- **PROBLEM**
Print every line below exactly as written, but leave the pictures behind.

- **GIVEN RECORDS**
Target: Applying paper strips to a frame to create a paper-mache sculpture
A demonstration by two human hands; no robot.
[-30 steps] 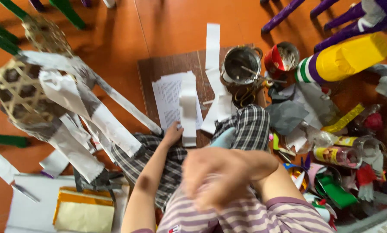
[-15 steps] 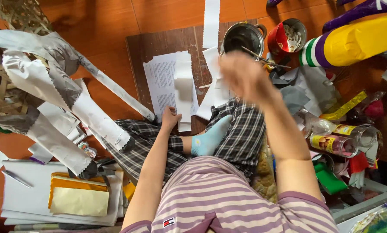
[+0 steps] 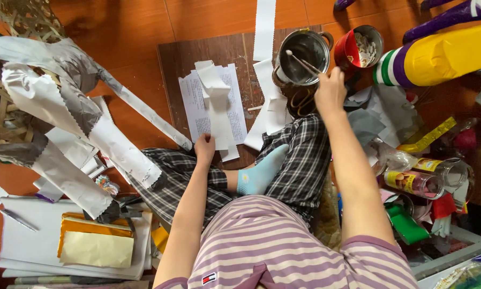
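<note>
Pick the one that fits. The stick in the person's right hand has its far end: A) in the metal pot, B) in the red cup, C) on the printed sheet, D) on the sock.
A: the right hand holds the stick, whose far end sits inside the metal pot, not in the red cup beside it.

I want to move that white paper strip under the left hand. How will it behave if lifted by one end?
The paper strip would probably flop and droop: it is long, thin and already creased. It looks very light, so it may flutter or slip away easily. It lies over a printed sheet, which the left hand touches at the lower edge; that sheet might shift along with it.
</note>
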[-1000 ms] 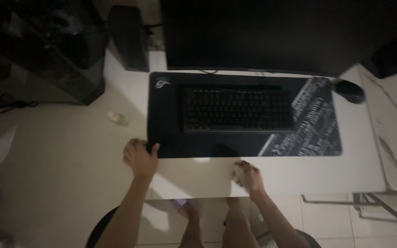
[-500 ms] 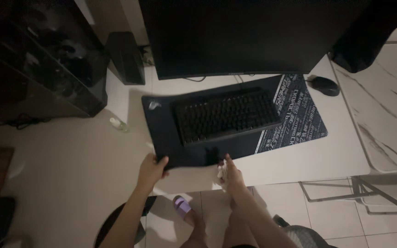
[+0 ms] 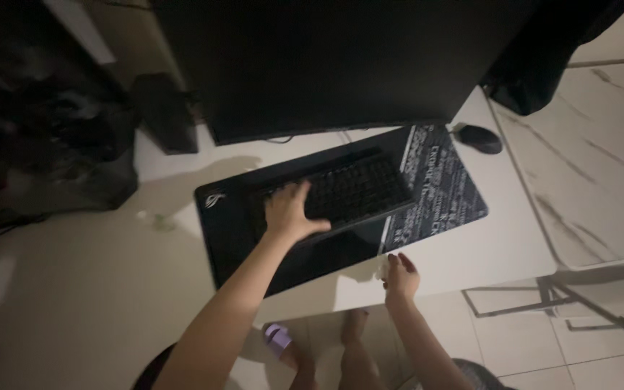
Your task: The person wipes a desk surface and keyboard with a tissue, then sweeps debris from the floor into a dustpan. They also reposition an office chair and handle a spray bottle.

- **RESPONSE AREA**
Target: Applying paper strips to a frame to create a paper-mache sculpture
A demonstration by two human hands; no robot.
[-30 steps] 
[-15 steps] 
[+0 steps] 
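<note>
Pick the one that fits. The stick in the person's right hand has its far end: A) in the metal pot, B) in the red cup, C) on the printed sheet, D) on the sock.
A: the right hand holds the stick, whose far end sits inside the metal pot, not in the red cup beside it.

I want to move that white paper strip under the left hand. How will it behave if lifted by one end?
The paper strip would probably flop and droop: it is long, thin and already creased. It looks very light, so it may flutter or slip away easily. It lies over a printed sheet, which the left hand touches at the lower edge; that sheet might shift along with it.
</note>
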[-1000 ms] 
[-500 ms] 
[+0 ms] 
Your task: The person wipes a desk surface and keyboard with a tissue, then sweeps debris from the floor into a dustpan. They also reposition an office chair and handle a spray bottle.

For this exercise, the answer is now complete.